TASK STATEMENT -> Every line of the entries below from the one containing "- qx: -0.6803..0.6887" to the one containing "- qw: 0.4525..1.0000", both ends included, must be written out exactly. No other line belongs in the answer.

RECORDS SUPPLIED ->
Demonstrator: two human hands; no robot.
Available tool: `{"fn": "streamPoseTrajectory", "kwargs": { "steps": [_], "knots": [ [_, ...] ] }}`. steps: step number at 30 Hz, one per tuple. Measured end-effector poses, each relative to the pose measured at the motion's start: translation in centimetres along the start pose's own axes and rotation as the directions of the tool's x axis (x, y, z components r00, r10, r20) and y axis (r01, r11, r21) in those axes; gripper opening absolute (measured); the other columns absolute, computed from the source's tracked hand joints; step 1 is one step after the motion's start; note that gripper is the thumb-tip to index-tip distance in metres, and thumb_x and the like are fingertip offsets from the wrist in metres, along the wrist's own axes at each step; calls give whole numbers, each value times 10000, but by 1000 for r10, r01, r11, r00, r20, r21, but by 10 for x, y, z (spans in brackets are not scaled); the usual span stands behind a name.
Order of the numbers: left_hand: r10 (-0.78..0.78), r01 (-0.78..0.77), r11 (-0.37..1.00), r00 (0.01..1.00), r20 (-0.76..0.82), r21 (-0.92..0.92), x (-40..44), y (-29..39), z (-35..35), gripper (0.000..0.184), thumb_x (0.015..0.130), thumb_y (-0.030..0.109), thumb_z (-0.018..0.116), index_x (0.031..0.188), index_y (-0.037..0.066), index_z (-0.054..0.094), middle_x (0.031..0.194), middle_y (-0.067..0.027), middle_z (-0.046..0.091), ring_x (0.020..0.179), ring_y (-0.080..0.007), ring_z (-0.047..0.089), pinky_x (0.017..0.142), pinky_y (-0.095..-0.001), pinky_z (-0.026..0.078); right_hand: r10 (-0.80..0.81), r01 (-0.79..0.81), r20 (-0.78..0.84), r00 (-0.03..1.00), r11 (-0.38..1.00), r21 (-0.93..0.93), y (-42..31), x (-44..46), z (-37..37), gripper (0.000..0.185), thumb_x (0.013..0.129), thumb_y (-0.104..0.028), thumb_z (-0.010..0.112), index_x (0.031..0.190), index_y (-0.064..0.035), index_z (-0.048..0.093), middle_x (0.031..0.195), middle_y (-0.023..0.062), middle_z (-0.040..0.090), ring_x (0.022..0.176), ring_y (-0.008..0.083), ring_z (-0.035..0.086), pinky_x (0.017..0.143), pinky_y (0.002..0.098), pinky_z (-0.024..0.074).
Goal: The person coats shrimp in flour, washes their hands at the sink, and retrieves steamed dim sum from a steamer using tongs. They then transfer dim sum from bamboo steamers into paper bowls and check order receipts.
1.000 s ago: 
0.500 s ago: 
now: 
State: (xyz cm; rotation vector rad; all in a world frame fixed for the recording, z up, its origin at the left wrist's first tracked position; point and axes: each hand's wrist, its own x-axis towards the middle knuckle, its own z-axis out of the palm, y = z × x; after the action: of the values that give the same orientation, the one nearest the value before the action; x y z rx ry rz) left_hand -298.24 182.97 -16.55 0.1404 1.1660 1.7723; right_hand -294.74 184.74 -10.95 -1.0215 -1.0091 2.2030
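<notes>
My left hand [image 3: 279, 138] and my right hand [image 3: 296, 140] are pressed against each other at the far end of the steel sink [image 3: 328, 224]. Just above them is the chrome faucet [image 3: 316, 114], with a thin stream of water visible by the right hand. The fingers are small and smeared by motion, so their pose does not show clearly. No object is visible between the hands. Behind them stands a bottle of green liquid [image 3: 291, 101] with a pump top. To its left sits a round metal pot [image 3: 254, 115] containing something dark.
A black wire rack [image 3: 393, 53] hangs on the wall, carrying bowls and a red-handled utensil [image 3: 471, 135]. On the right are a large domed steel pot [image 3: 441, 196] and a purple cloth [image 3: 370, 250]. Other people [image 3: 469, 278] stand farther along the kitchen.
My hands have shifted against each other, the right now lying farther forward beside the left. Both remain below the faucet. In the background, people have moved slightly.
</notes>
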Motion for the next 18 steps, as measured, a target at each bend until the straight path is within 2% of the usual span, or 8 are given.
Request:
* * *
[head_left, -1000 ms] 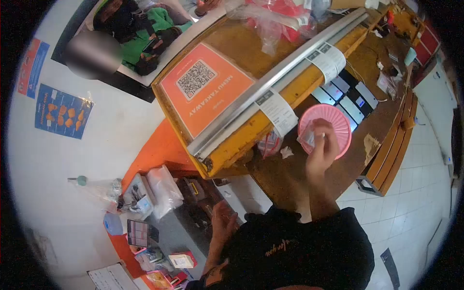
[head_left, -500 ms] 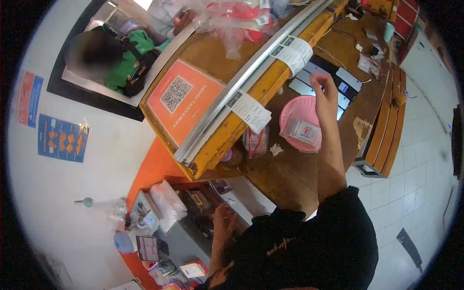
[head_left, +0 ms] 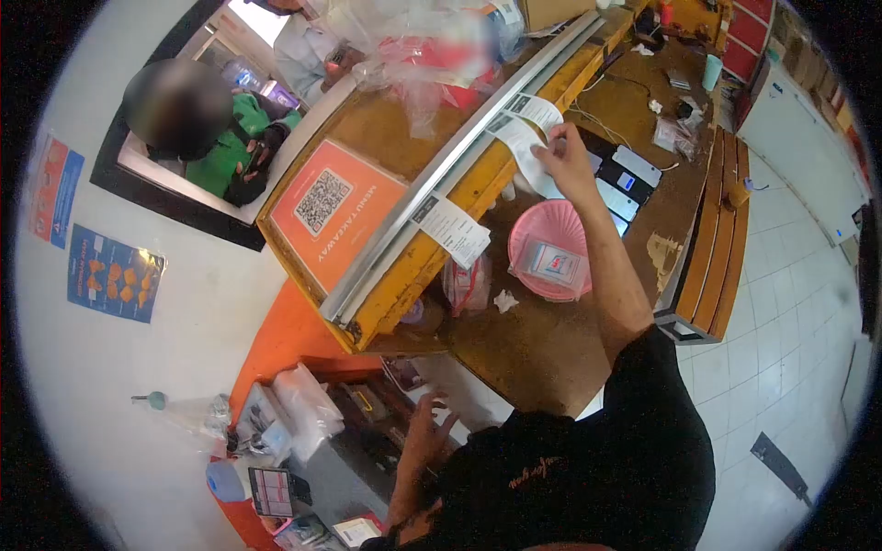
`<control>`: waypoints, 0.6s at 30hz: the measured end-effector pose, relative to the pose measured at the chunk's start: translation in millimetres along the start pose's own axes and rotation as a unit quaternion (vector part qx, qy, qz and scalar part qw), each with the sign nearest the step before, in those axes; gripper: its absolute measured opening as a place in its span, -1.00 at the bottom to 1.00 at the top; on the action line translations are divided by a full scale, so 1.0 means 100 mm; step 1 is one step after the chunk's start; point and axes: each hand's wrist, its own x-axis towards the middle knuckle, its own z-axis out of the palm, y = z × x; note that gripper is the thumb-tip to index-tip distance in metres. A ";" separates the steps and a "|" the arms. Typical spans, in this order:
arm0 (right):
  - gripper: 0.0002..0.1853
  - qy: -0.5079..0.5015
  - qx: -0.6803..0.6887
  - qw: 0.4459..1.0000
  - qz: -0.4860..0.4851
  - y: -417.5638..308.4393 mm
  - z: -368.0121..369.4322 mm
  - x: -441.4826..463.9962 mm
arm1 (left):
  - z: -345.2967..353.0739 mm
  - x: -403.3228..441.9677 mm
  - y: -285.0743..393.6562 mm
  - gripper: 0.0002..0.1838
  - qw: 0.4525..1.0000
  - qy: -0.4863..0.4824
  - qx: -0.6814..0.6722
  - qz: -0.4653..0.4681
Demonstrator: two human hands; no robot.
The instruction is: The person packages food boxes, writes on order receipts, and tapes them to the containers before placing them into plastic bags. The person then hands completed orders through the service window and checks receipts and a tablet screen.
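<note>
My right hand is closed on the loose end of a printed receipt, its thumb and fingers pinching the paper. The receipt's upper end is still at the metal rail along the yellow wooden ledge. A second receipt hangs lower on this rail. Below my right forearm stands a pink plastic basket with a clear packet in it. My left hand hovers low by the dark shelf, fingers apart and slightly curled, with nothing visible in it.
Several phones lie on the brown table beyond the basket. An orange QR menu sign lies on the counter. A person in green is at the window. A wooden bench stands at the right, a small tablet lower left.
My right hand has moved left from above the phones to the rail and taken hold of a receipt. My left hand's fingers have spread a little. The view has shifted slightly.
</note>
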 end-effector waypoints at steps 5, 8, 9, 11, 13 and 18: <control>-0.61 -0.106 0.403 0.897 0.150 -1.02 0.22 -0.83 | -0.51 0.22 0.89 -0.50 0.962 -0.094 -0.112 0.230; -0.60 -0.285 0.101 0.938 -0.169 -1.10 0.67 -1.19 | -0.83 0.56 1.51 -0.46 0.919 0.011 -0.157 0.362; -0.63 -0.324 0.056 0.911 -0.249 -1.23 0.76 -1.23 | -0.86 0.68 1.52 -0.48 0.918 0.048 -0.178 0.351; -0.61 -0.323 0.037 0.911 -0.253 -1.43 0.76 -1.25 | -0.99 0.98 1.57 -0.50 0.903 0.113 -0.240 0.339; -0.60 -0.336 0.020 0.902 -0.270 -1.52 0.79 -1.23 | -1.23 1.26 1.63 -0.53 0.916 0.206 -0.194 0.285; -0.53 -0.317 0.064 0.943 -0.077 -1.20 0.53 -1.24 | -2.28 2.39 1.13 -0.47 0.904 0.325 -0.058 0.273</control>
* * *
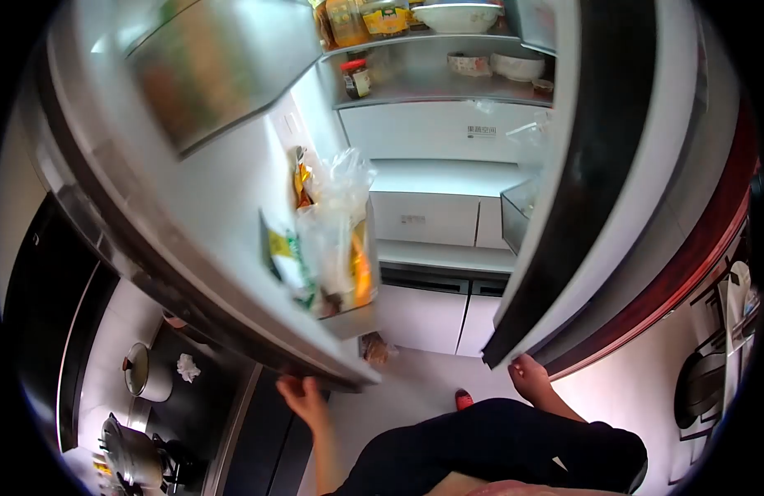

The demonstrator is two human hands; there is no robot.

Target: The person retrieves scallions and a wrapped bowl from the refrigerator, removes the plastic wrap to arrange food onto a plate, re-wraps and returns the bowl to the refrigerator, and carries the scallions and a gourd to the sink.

ANSWER FOR THE TASK ->
  - qx: -0.6803..0.6887
  - qw: 0.4459..1.0000
  - qz: -0.4860..0.4851
  - y: -417.5638..308.4393 mm
  - z: -368.0121..369.4322 mm
  - x: -441.4826..463.9962 mm
arm1 (left):
  - z: -345.2967..353.0739 mm
  - x: -403.3228..441.9677 mm
  - y: -285.0743..393.6562 mm
  - gripper: 0.0002..0.1838
  - qw: 0.4525..1.0000

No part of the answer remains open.